Xigmatek is a new company churning out computer cooling components. We took a look at one of their heatsinks not so long ago, and now, we have their S80 on our testbed. This is not a normal HSF by any means - it is a fusion of both air and water cooling, using dual 80 mm radiators and a 72 l/hr pump to cool your CPU. How does such an interesting concept perform? Can watercooling packed into such a small form factor be any better than standard air cooling?

*Show full review*


----------



## Zurb (Feb 22, 2007)

if the water circuit is absolutely air tight  and the water is free from oxygen corrosion shouldnt occur. is that the case ? no fill cap or anything like that ?


----------



## WarEagleAU (Feb 22, 2007)

This cools as well as my 300 dollar Koolance Exos and its alot more compact.
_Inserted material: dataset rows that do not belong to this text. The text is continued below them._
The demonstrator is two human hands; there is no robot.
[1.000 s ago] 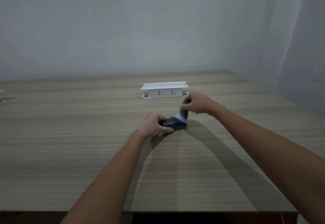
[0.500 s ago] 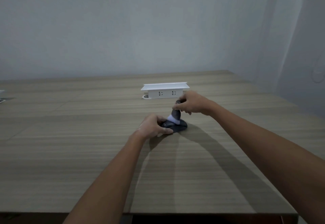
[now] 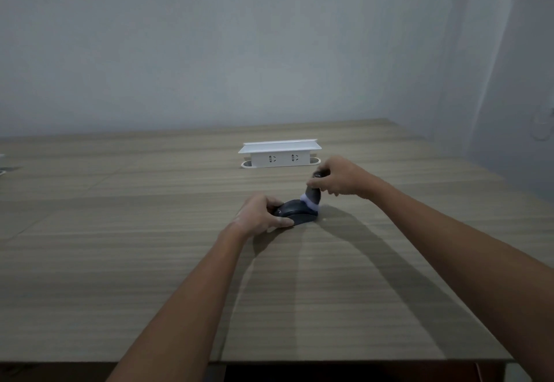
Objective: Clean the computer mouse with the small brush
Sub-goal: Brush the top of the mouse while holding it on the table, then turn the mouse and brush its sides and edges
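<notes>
Mouse [image 3: 298,213]: dark, low and rounded, resting flat on the table [image 3: 120,261], out ahead at about the table's middle, well short of the white socket box [image 3: 280,155].
Left hand [image 3: 260,215]: fingers curled around the mouse's left end and near side, thumb along the near edge; it pins the mouse to the table.
Right hand [image 3: 338,179]: fingers pinched closed on the upper part of the brush [image 3: 313,194] handle.
Brush: short dark handle, nearly upright with a slight tilt, pale bristles [image 3: 310,203] down on the mouse's right end.
Contact: bristles appear to touch the shell; the exact spot is too small to tell.
Handling, mouse: judged light, stiff and smooth-shelled, so likely to slide or pivot under sideways strokes unless held. Best gripped by the two flanks, clear of the top, as the left hand does.
Handling, brush: judged very light, rigid handle, soft tuft that splays under load. A fingertip pinch suits short flicking strokes.
Risk: heavy pressure may flatten the bristles and push dust into seams. Loosened dust would land on the table beside the mouse.
Step in hand: brushing the right end; the part under the left hand looks out of the brush's reach.
</notes>
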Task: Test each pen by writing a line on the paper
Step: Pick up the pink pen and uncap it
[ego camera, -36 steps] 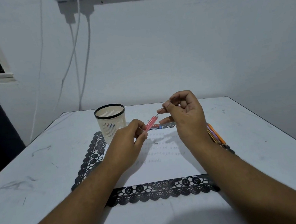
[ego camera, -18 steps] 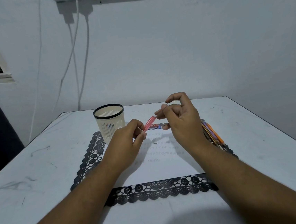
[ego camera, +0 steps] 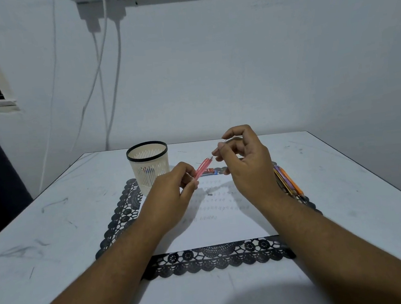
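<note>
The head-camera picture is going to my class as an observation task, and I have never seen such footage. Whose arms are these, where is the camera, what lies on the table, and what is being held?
There is no machine: a person wears a camera on the head, looking forward and down, so both forearms reach in from below.

On the white table lies a black lace placemat, and on it a sheet of paper with faint rows of scribbles. At the back left stands a cream mesh pen cup; a bundle of pens lies at the paper's right edge.

The left hand holds a pink pen above the paper. The right hand pinches something thin at the pen's upper end, too fine to identify.
</note>
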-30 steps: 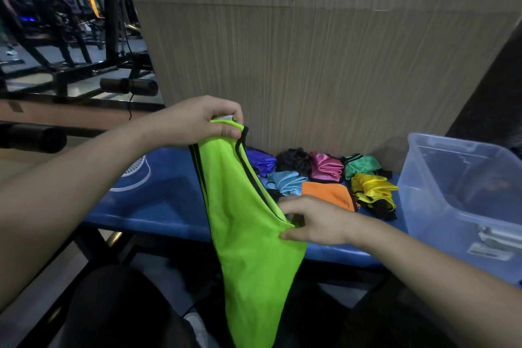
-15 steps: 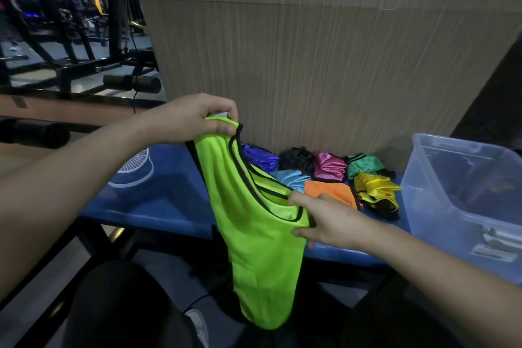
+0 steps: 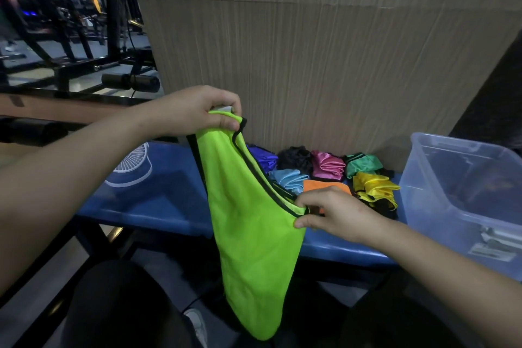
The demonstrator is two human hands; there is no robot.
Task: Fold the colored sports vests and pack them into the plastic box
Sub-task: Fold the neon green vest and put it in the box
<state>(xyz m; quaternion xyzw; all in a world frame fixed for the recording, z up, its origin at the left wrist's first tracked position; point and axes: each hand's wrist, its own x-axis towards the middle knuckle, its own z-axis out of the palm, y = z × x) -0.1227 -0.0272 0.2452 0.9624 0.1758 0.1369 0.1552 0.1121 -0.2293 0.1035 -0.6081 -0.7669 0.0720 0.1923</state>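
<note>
My right hand (image 3: pixel 336 215) pinches the black-trimmed edge of the lime-green mesh sports vest (image 3: pixel 248 229), which hangs in the air in front of the blue table (image 3: pixel 169 200). My left hand (image 3: pixel 197 114), higher and farther, grips its shoulder strap. I judge folding is just starting; next I must square the vest. Beyond lie bundled colored vests (image 3: pixel 327 165), the clear plastic box (image 3: pixel 463 195) at right.
</note>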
A fine choice for those wanting to get into water cooling. Its like mounting an Aftermark HSF.


----------



## D_o_S (Feb 22, 2007)

Zurb said:


> if the water circuit is absolutely air tight  and the water is free from oxygen corrosion shouldnt occur. is that the case ? no fill cap or anything like that ?



There is a fill cap, and the corrosion would not be due to oxygen, but due to 2 dissimilar metals. It is not the common type of corrosion (i.e. rust), but rather that one metal is "eaten away" (in this case, the copper base) and is then deposited on the aluminum.


----------



## Gallatin (Dec 4, 2007)

D_o_S said:


> Getting good temperatures requires precise installation
> 
> Getting low temperatures that one would expect is not particularly "plug and play" – therefore, I cannot say that I can recommend the unit to novice users. Those skilled with computers should have no problem on the other hand



it is possible some installation tips/guide?
i think i have hard time with proper cooling.


----------



## poohball (Jan 24, 2008)

Gallatin said:


> it is possible some installation tips/guide?
> i think i have hard time with proper cooling.



Where did you buy it and how much? I was trying to buy it in USA here but no luck.
I end up bought their 90mm and 120mm version but still interested to see this unit.


----------



## poohball (Feb 1, 2008)

found it!! is on newegg today!


----------



## erocker (Feb 4, 2008)

Lol, someone beat me to it.  It looks quite interesting!  I wonder if they did any refining of the mounting mechanism?


----------



## WarEagleAU (Mar 24, 2008)

cheaper than originally suggested too.


----------



## killer10 (May 15, 2009)

*S80DP Moded*

Its Pressure tight. bottom will be in and top will be out. Pump of S80DP was removed. 










Next step is mounting 2 high CFM fans on it.


----------